DOĞU TÜRKİSTAN, MAB VE ZULME KARŞI EVRENSEL TAVIR
Doğu Türkistan’da Uygurların maruz kaldığı baskılar, Myanmar’da Arakanlı Müslümanlara yönelik zulümler gibi insanlık trajedilerine karşı uluslararası toplumun ikiyüzlü davrandığını söyleyen Aydemir, bazı ülkelerin bu tür konulara sadece kendi çıkarları doğrultusunda tepki verdiğini belirtti.
“Doğu Türkistan’da insanlar kamplara kapatılıyor, dini ve kültürel kimlikleri yok edilmeye çalışılıyor ama ABD ve Avrupa ülkeleri, Çin ile ekonomik çıkarlarını riske atmamak için bu zulme karşı büyük çapta bir ses çıkarmıyor. Aynı şekilde Arakan’daki Müslümanlar yıllardır soykırıma uğruyor ama dünya sadece seyrediyor. Bunlar, Machiavelli’nin bahsettiği gibi kurnaz ve güçlü görünerek kazanım elde etme politikasının bir sonucudur. Ancak ilahi sistem, adaletsizliği uzun süre tolere etmez. Bugün sessiz kalanlar, yarın aynı duruma düşebilirler” dedi.

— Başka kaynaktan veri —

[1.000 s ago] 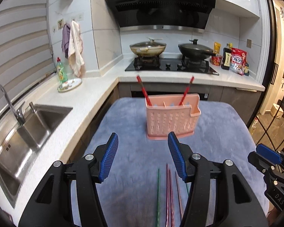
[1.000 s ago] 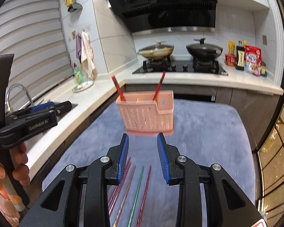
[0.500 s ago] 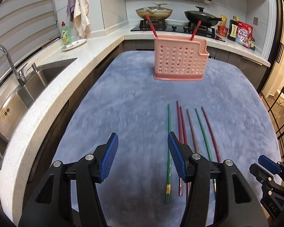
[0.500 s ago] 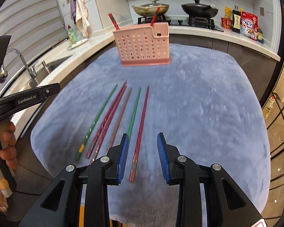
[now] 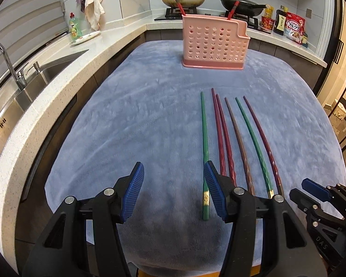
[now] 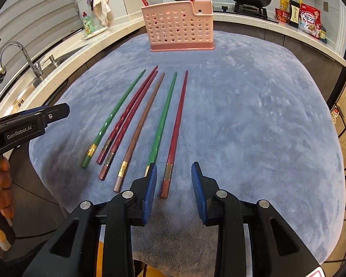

HAKİMİYETİN DEVAMI İÇİN ADALET VE AHLAK ŞARTTIR
İbrahim Aydemir, sözlerini adaletin önemine vurgu yaparak tamamladı:
“Bizim inancımız, insanlık tarihinin ortaya koyduğu gerçekler ve devlet tecrübeleri gösteriyor ki, bir iktidarın devamlılığı için güç kadar adalet ve ahlak da gereklidir. Kurnazlık, zorbalık ve menfaatçilik ile bir müddet yol alabilirsiniz ama asıl olan, halkın desteğini almak, adil olmak ve hakkaniyetle yönetmektir. İşte o zaman bir devlet ya da bir lider gerçekten güçlü olur. Machiavelli’nin sunduğu ‘korkulan ama sevilmeyen lider’ anlayışı, sadece geçici bir hakimiyet sağlar ama halkına zulmeden, adaletten uzak olan bir liderin ya da devletin uzun süre ayakta kalması mümkün değildir. Zulümle abad olunmaz, dünya siyasetinde de bu gerçeği göremeyenler, tarih sahnesinden silinmeye mahkûmdur.”